This is not simply a romanticising of the past, but is a cause for serious concern. The anthropologist Peter Gray has demonstrated that the loss of free play opportunities for children over the last 50 years has been accompanied by alarming increases in children’s mental health problems.
There is also good evidence that rich play opportunities in the home support children’s transition into school. A recent study by the developmental psychologist Jane Barker in the United States, for example, showed that the more unstructured time children had while out of school, including both indoor and outdoor unsupervised free play and family excursions to settings such as the seaside and museums, the better their ‘executive functioning’ – a crucial set of cognitive skills that support children’s abilities to concentrate, to maintain their attention on task, and that are consequently highly predictive of academic achievement.
In the UK, a study led by Claire Hughes found that the strongest predictor of language and cognitive development among children at the point of starting school was an item completed by their teachers indicating that the child ‘talks about fun activities at home’.

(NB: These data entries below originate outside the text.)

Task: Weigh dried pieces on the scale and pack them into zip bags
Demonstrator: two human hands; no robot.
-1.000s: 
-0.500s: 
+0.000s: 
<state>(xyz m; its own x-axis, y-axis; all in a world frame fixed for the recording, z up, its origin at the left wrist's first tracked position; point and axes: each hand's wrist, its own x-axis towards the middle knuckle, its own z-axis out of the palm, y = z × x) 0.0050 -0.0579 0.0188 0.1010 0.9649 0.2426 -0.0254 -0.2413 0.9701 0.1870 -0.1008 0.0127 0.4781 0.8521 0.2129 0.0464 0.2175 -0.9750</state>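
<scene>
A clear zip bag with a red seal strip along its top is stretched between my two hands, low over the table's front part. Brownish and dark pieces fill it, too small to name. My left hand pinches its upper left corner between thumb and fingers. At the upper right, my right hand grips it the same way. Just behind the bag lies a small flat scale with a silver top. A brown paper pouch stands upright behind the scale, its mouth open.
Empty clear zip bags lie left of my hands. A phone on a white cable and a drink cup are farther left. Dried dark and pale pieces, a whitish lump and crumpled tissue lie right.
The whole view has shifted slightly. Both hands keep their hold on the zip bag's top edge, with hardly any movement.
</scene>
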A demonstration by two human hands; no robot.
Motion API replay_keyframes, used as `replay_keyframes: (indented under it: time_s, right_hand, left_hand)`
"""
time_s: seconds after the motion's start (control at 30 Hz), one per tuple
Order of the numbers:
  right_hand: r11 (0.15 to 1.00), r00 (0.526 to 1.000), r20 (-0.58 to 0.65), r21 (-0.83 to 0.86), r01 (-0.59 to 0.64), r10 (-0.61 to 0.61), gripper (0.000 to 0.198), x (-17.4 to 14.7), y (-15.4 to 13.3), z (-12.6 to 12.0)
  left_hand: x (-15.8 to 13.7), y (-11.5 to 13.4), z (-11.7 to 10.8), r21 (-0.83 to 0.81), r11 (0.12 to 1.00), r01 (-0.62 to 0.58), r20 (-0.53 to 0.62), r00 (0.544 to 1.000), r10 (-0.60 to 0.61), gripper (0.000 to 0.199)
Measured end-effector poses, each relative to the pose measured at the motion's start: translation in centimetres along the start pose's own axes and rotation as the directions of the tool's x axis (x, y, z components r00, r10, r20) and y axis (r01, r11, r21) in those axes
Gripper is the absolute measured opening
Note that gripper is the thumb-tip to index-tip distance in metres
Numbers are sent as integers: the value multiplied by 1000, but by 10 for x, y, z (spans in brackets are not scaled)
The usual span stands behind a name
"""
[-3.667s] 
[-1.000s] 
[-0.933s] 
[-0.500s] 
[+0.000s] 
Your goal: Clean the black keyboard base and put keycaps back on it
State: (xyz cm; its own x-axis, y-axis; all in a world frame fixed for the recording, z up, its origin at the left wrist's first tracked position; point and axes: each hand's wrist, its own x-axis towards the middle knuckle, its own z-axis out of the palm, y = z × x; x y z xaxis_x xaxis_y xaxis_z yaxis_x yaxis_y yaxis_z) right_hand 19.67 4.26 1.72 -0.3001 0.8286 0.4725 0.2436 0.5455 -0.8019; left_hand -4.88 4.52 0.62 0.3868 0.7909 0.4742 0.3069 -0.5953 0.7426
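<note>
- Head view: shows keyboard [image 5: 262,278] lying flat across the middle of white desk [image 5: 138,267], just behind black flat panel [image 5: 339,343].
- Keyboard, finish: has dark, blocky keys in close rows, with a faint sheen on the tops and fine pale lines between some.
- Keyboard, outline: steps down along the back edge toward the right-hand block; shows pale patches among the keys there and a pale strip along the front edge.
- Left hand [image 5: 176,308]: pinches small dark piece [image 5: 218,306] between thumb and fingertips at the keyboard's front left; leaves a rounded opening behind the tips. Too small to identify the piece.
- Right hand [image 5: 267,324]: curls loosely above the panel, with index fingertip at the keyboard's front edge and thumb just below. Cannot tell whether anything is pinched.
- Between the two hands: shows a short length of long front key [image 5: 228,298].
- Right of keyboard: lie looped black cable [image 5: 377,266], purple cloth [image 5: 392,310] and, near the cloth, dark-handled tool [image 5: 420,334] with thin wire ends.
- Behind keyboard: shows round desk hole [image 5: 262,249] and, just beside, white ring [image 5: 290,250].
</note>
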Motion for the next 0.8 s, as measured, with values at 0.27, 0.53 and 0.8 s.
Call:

However, we know that the stresses of urban living, particularly for those living in poverty, often significantly reduce the amount of fun and playfulness in the home context, and it is clear that this loss of play experiences in children’s early years reduces their preparedness for school.
One obvious means by which the negative effects of reduced play opportunities in the domestic context could be ameliorated would be the provision of rich play experiences in pre-school and in early schooling. This was a key recommendation of the Cambridge Primary Review, which noted that children in the UK start formal schooling at an unusually young age and reported that evidence from international comparisons and from research, backed up by the opinions of those teachers and parents who argued (p 168) that ‘children are ill-served by starting school at four and embarking on formal, subject-based learning almost immediately.’
Consequently, though subject to concerns about baseline testing, CPR welcomed the Labour government’s Early Years Foundation Stage and recommended (p 491) that it should be extended to age 6, and that the feasibility of raising the school starting age to that age should be examined. However, anticipating the misreading of this recommendation which duly occurred, CPR stressed that the central issue was not the school starting age as such but ‘the character and quality of what our youngest children encounter, whether in pre-school or school settings.’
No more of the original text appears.